- This event has passed.
Webinar: Using Organizational Behavior Change Principles to Amplify Sustainability in Higher Education
August 28 @ 2:00 pm - 3:00 pm EDT
Institutions of Higher Education (HEIs) are critical for a sustainability transformation given their role developing innovations and preparing future citizens and leaders. Yet, efforts to mobilize sustainable change in HEIs often focus on individual, private-sphere behavior like recycling, diet, or biking. Individual private-sphere action, while important, is simply no match for the massive infrastructures underlying our environmental crises. More progress will be made, and faster, by addressing the organizational influences that impact many people’s behavior.
Importantly, individual action can create systemic change within organizations. Thus, this session is designed to provide useful tools for faculty, staff, and students who want to help change their HEI’s approach to and practices with respect to sustainability. This session reviews strategies based on psychological science, including the psychology behind change management, transformational leadership, job design, goal setting and other motivational strategies, and how to build resilience for persisting in the face of such challenging work.

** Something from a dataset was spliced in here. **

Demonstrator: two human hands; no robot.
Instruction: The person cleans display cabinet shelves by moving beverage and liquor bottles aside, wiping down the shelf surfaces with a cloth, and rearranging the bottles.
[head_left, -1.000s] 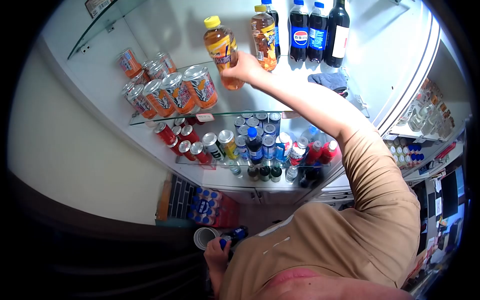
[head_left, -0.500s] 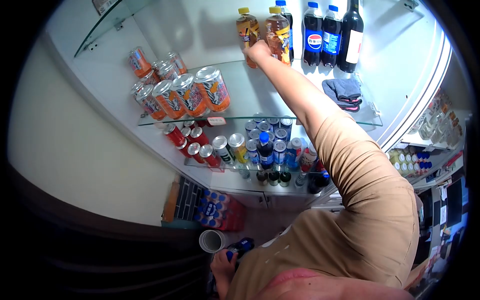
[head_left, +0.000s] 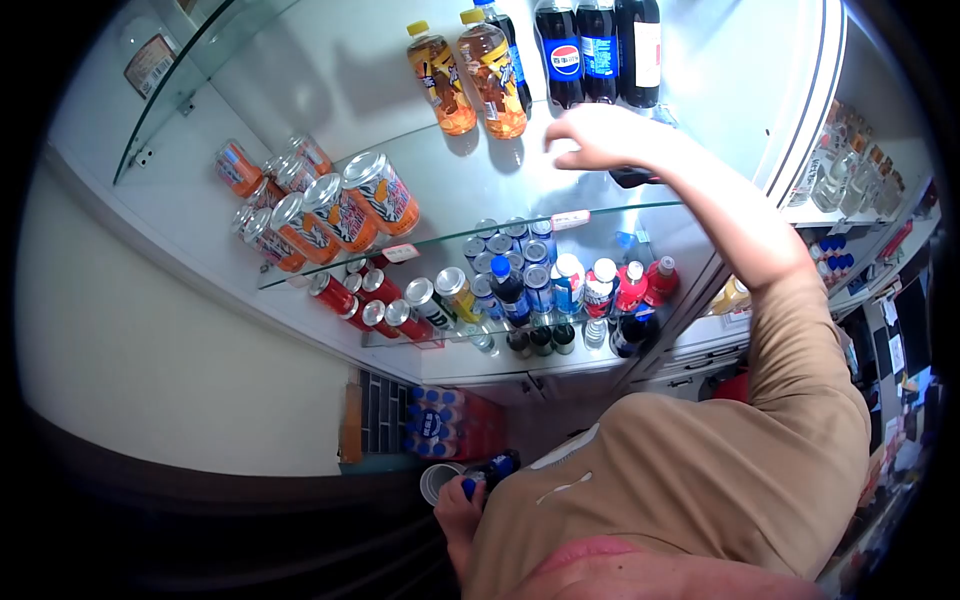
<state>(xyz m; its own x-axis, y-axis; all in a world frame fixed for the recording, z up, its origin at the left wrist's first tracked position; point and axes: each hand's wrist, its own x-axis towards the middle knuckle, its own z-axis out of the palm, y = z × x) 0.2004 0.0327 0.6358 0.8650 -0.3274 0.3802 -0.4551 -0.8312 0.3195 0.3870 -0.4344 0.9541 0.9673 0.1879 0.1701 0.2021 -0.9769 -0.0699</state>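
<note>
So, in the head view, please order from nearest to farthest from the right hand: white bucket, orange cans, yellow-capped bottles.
1. Yellow-capped bottles: upper shelf, left of the right hand.
2. Orange cans: same shelf, farther left.
3. White bucket: far below, also left.

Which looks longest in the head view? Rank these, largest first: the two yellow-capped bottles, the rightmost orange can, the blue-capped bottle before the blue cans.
1. Right yellow-capped bottle and left yellow-capped bottle: nearly alike, so unranked.
2. Rightmost orange can.
3. Blue-capped bottle, perhaps only because it stands farther away.
</note>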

A key component of successful organizations is a strong organizational culture, or the shared set of assumptions that guide people’s thoughts and behaviors. As with broader societal culture, an organization’s cultural assumptions must change to reflect planetary boundaries in socially just ways. Well-established organizational change principles can be leveraged to simultaneously create culture change and ensure the alignment of structures and processes that support it. Throughout the session, we will share brief case studies that illustrate the application of these classic organizational change principles within HEIs. Also throughout the session, participants will be welcomed to ask questions and offer observations. We will also provide an organizational change worksheet for attendees which they can fill out as we work through the material. Thinking through the relevant information (who, what, when) about their own organizations will help attendees create a roadmap for culture change that fosters sustainable behavior at their HEI.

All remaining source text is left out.